La Fiscalía y las acusaciones piden 25 años de prisión –la pena máxima del Código Penal por asesinato, con la excepción de la prisión permanente revisable– por considerar que mató a Víctor Laínez por llevar unos tirantes con la bandera de España. Cualquier elemento que aleje a Lanza del movimiento antisistema o de la extrema izquierda con la que se le relaciona es una baza para tratar de suavizar una posible condena. Cabe recordar que El País, cuando informó de los hechos, ocultó que fuera comunista.

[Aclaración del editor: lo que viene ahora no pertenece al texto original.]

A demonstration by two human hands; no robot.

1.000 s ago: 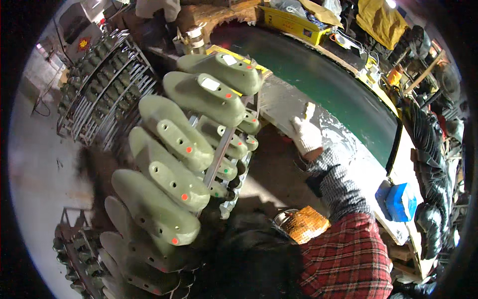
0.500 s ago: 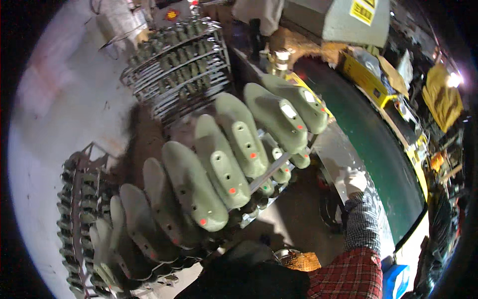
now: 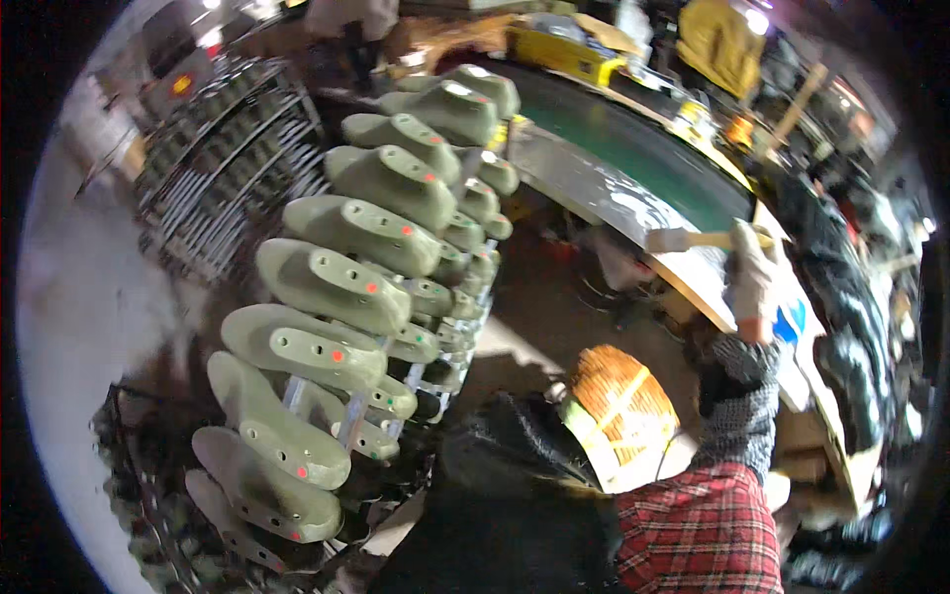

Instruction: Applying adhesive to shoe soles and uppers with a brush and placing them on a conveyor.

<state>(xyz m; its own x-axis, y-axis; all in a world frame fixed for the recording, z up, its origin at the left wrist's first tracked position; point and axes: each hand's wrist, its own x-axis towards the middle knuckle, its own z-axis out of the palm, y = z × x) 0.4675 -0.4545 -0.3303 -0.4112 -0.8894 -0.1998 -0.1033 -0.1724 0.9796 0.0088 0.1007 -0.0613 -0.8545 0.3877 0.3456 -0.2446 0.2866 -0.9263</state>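
Note:
My right hand (image 3: 755, 277), in a pale glove, is closed around the handle of what looks like a flat brush (image 3: 671, 241). Its broad tan end points left, over the edge of the metal-topped bench (image 3: 594, 188). My left hand is out of the picture. To the left stands a rack carrying a long row of grey-green shoe lasts (image 3: 361, 233), each with holes and many with a red dot. A second row of lasts (image 3: 426, 297) shows behind and below them.
A dark green belt (image 3: 633, 153) runs along the bench. Further racks of lasts (image 3: 228, 148) stand at the back left and lower left. Below me is an orange-brown woven basket or bundle (image 3: 623, 406). A yellow box (image 3: 559, 57) sits beyond the belt.
The view has swung to the right and down, so the lasts sit further left. My right hand, earlier low over the bench edge, now holds the brush nearer the bench's right end.

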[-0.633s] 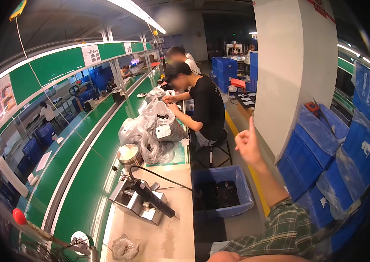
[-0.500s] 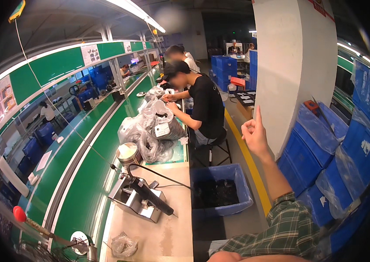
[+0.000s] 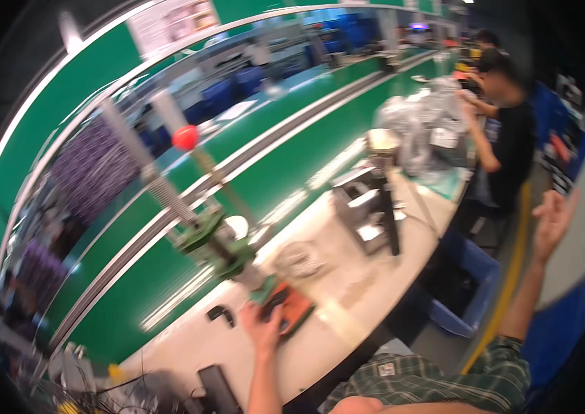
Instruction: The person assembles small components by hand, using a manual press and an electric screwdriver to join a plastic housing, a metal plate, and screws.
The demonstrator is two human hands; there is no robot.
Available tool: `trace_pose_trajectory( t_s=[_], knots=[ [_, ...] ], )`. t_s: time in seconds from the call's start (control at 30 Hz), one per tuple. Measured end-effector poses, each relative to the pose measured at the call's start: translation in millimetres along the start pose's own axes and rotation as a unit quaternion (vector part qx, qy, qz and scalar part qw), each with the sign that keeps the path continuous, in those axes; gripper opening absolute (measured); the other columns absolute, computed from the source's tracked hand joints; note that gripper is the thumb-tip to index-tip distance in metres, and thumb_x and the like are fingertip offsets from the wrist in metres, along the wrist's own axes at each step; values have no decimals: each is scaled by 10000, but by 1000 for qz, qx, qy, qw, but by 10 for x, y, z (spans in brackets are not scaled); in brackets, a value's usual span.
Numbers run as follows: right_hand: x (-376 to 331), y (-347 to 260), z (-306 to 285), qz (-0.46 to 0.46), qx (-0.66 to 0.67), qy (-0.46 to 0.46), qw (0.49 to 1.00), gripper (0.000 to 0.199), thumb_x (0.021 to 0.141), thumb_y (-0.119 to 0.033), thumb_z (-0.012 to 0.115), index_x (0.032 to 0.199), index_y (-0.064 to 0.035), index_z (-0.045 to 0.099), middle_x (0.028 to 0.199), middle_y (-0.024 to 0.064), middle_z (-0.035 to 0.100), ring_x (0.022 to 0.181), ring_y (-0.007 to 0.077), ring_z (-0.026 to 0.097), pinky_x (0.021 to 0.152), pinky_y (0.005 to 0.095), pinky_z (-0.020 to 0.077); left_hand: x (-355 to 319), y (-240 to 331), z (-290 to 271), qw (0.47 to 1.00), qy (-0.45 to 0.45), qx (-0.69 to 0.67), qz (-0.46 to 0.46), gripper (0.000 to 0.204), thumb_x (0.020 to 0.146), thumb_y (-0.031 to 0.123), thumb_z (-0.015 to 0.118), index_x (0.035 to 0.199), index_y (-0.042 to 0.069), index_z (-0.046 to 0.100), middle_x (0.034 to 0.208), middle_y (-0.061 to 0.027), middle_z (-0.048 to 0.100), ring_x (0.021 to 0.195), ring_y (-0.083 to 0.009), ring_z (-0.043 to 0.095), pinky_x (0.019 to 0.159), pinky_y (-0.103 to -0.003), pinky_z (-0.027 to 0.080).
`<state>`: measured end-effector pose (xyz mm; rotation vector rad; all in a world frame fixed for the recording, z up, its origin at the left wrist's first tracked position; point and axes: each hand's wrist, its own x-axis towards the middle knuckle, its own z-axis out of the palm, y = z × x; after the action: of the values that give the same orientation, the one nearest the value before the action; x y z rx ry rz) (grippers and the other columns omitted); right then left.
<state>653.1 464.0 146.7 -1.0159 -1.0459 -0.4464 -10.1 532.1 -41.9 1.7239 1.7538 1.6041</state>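
Note:
My left hand [image 3: 262, 330] reaches up to the orange-red base [image 3: 297, 310] of a green hand press [image 3: 218, 243] with a red ball knob [image 3: 185, 137]. A small black part [image 3: 275, 302] lies on that base, right at my left fingers. Motion blur hides whether they grip it. Another small black part [image 3: 221, 315] rests on the bench beside my left hand. Out to the right, my right hand [image 3: 552, 226] is raised away from the bench, its fingers apart and blurred, with nothing in them.
A screwdriver-like black tool [image 3: 387, 215] leans in a metal stand [image 3: 363, 200] on the bench. Beyond are a round tub [image 3: 383, 141] and grey plastic bags [image 3: 413, 121]. A co-worker in black [image 3: 513, 138] sits farther along. A blue bin [image 3: 480, 300] stands below the bench's edge.
The view has swung left and down toward the bench, bringing the press and my left hand into sight. My right hand, with its index finger pointing up before, remains raised.

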Motion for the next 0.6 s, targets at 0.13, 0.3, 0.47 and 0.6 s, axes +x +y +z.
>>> trace_pose_trajectory(
  t_s=[0.13,0.3,0.47,0.6],
  knots=[
    [194,461,220,36,-2,13,999,292,1105,-178,595,1260,56,677,916,37,613,850,81,557,825,236,453,-109,-156,-139,1000,10,12,-18,385,762,225,899,1081,42,786,1113,-99,670,1097,-308,573,947,-417,479],
    [-945,-558,1016,24,117,-84,989,224,1072,-79,494,1048,58,670,953,94,593,803,153,517,811,274,458,-77,-105,-239,1000,3,27,-12,376,774,215,892,1093,49,781,1112,-96,665,1080,-301,559,937,-411,473],
    [-2311,-1659,2195,-148,251,-482,826,283,788,-67,724,1065,-95,776,800,49,671,700,252,664,635,378,537,-26,-62,-280,997,-22,-16,-76,387,792,184,880,1133,47,761,1065,-89,658,1077,-281,533,948,-414,464],
    [-3143,-1957,2388,-142,310,-543,767,222,848,-94,739,1067,-104,774,824,53,693,743,253,689,661,396,553,-40,-143,-282,998,-4,-10,-54,396,801,178,878,1146,37,744,1074,-101,671,1094,-286,550,975,-418,460]
  ],
)
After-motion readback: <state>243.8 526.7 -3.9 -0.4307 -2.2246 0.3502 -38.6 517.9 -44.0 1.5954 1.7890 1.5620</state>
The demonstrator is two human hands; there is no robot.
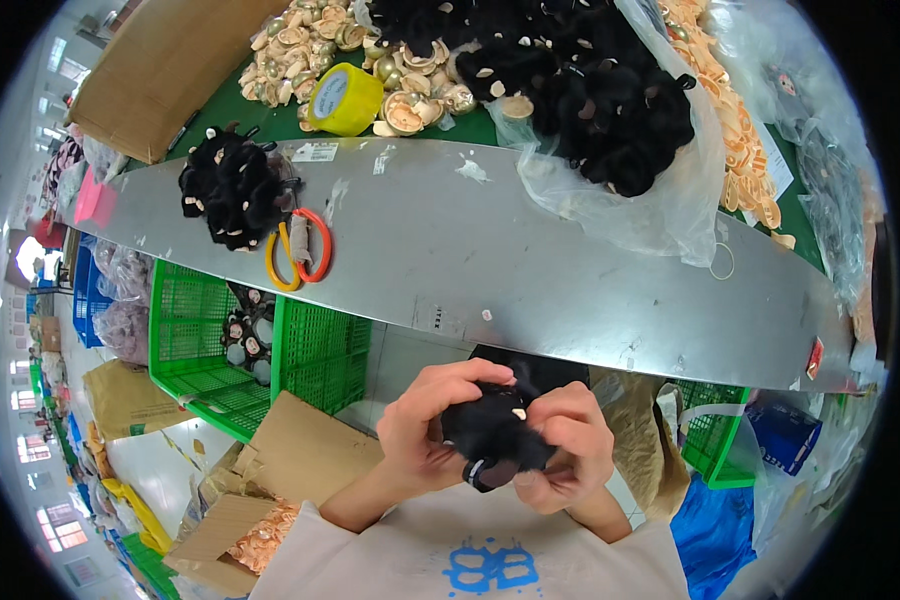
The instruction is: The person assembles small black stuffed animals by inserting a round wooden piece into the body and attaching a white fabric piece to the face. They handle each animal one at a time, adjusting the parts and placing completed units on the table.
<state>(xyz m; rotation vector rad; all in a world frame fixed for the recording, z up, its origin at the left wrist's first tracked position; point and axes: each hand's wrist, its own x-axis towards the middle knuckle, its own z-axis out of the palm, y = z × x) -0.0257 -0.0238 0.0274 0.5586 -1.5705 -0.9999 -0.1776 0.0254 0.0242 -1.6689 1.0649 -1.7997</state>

Once años antes de matar presuntamente a Laínez, Lanza fue condenado por dejar tetrapléjico por una pedrada al agente de la Guardia Urbana Juan José Salas. La agresión se produjo en el marco de los altercados registrados durante una fiesta okupailegal que se celebraba en un inmueble del casco antiguo de Barcelona con más de mil asistentes. En aquel proceso, el antisistema fue defendido por Gonzalo Boye, condenado por el secuestro de ETA a Emiliano Revilla y abogado de Puigdemont.

Lanza se dio a conocer por participar en el documental Ciutat Morta, emitido por el segundo canal de TV3 y que pretendía desvelar un presunto montaje policial y judicial para condenar al agresor y al resto de jóvenes antisistema que provocaron los disturbios tras el desalojo de la casa okupa de Barcelona. El líder de Unidas Podemos, Pablo Iglesias, participó en un encuentro en mayo de 2015 en Barcelona con afectados del caso Ciutat Morta, entre ellos la madre de Rodrigo Lanza, y que le pedían un compromiso para que se visibilizaran estos casos. Ada Colau y Jaume Asens también transmitieron su apoyo a Lanza –de hecho, Colau llegó a contratar a su madre–.